I just read this article   https://www.pinknews.co.uk/2018/06/15/drop-the-b-bisexual-lgbt/ and I couldn’t be more frustrated and upset! Why must I change how I identify because it makes you uncomfortable, REALLY?!

First, lets look at the most widely accepted definition of Bisexuality given to us by Robyn Ochs:

“I call myself bisexual because I acknowledge that I have in myself the potential to be attracted – romantically and/or sexually – to people of more than one sex and/or gender, not necessarily at the same time, not necessarily in the same way, and not necessarily to the same degree.”

Note that it states, “more than one sex and/or gender.” It doesn’t say, “two sexes and/or two genders.” To be fair, this definition is not any different than for Pansexual. It’s just worded a bit differently, but means the exact same thing in its spirit.

I personally identify as bisexual because that’s the word I feel best fits me and it make me feel good about myself. Who better than me would know exactly feels right to me than me?

In the 60s, 70s, and 80s when not only organized religion but society in general, told everyone in the LGBTQ community we made everyone uncomfortable and we needed to change our ways or we would be imprisoned and damned to Hell, we fought back with a vengeance. We said, “We exist, and we aren’t going anywhere.” Furthermore, “Not only do we exist, we want to be treated no differently than anyone else, because we deserve it!” In that fight to be acknowledged, we were jailed, and some of us were even killed because of who we were. While we have come so very far from those days, we still fight battles because the war is not yet over. Why is it possible then that some of us are still experiencing the same thing, but from members of our very own community, with the hashtag DroptheB?

The people behind the Drop the B movement assert that the “B” acronym excludes people who don’t identify in the gender binary. First of all, I have already discredited this fear by including the current definition of Bisexuality from Robyn Ochs. Secondly, our community was built on the fact that we no longer care what other people think of us and we are going to live as we choose to, and everyone else can go jump in the lake for all we care. So why is this still an issue? Let me explain it a different way to help you understand.

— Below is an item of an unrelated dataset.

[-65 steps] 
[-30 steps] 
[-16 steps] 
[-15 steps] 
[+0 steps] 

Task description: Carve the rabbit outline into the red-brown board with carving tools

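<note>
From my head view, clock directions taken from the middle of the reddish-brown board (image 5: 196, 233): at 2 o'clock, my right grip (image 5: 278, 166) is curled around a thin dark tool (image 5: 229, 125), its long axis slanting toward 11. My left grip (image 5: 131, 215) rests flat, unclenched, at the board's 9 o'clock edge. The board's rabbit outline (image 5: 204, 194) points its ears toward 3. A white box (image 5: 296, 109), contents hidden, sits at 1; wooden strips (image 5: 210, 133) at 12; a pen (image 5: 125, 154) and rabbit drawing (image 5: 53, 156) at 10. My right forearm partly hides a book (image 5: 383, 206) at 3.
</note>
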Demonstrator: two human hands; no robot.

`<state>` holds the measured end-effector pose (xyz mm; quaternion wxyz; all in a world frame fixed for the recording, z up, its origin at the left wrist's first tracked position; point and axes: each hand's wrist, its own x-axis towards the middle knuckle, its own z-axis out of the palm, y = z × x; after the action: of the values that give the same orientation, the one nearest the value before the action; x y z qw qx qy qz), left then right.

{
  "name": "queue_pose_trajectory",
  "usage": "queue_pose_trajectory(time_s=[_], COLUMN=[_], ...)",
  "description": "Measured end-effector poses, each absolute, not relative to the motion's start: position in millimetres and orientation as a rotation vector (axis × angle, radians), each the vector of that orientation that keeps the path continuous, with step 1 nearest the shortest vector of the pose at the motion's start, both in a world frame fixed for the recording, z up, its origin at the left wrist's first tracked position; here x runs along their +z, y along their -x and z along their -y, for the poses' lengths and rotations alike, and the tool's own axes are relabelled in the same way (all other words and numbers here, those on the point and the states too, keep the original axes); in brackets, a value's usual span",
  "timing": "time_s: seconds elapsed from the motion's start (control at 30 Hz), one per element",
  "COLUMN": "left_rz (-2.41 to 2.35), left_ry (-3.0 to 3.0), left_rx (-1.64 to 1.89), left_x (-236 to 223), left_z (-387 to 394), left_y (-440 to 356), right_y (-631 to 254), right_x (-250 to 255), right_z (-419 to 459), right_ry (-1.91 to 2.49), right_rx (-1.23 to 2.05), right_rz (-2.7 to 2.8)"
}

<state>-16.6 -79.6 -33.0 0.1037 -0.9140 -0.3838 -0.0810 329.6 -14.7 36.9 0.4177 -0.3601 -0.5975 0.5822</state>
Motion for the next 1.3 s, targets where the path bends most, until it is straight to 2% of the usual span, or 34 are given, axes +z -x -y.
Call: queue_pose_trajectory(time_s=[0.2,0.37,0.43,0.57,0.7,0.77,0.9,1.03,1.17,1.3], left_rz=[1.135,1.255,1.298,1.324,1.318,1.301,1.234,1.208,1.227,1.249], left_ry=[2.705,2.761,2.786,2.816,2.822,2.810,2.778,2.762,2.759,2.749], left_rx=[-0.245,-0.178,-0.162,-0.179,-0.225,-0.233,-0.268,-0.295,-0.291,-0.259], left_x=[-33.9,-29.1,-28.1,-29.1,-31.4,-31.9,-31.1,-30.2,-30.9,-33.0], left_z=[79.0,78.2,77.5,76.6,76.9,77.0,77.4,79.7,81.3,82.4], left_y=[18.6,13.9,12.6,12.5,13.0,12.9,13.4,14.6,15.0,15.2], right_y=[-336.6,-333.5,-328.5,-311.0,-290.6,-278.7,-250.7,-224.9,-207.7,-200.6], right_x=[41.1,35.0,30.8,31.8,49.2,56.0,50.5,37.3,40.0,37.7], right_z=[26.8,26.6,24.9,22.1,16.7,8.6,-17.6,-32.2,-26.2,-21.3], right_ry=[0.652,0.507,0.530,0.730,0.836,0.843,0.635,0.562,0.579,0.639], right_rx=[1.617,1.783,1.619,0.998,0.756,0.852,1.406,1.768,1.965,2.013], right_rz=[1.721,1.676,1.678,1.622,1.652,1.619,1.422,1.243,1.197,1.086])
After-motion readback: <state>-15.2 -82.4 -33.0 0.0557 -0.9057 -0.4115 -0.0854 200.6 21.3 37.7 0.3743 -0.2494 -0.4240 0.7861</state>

For the sake of argument, lets say there are two dairy farmers. The first farmer is in his 60s, he has 40 dairy cows that he and his son milk by hand twice each day. He grows enough feed on his 100 acres of land to keep his cows fed. His farm equipment is far from new but he is proud of what he has and keeps everything he owns in good working order and looking nice. While he isn’t wealthy, he is able to provide for himself and his wife, and pay his son enough so he can support himself along with his wife and children.

The second farmer is in his early 30s. He now owns the farm he grew up on after his father’s untimely death. Because he has a college degree in business, he was able to quickly turn his farm’s small dairy farm into a major corporation. He uses electric milking machines to milk 1,500 head of dairy cows twice each day, he refines and bottles and distributes the fresh milk in his onsite dairy, and grows enough feed for his heard on 10,000 acres of land with the very latest in farm technology and equipment with the help of 60 employees. 

By all outward appearances you would say this young farmer had it all. But what most people don’t know is that when he was a boy growing up on the little farm, just like the one the first farmer still owns, his father beat him daily, in addition to verbally abusing him which emotionally broke his spirit. Because of this the young farmer wanted nothing to do with anything that even remotely reminded him of his father.

When he went to town for supplies he would meet up with the men he had grown up with who all owned farms like the first farmer. They would joke with him because he had gotten too big for his overalls, and was now too fancy to be part of their crowd. He knew they must be jealous of his success and felt bad because they had not been able to do the same thing with their own farms, but it still cut deeply and brought up those old feelings from when his father had abused him both physically and emotionally.

It bothered him so much so he began to believe small farms were a blight to the future of farming and he used his influence and power in the state government to try to make it more difficult for small farms to exist by making it more difficult for them to get loans and grants from the government. He even tried to buy the first farmer’s farm and couldn’t understand why the man wouldn’t sell. He tried to convince him that large dairy farms were the wave of the future and he had no business in trying to keep his small farm afloat any longer because dairy farming just wasn’t done that way any more.

The first farmer couldn’t understand why the young farmer felt the way he did. His little dairy farm certainly wasn’t a financial threat to the young farmer. The land his farm was on didn’t prevent the young farmer from milking his larger heard nor was it land that connected to the young farmer’s acreage, and buying it made no sense as far as he could see. Furthermore, why shouldn’t he be allowed to farm his farm the way he always had? He wasn’t hurting anyone and he was able to provide a good life for himself and his family. 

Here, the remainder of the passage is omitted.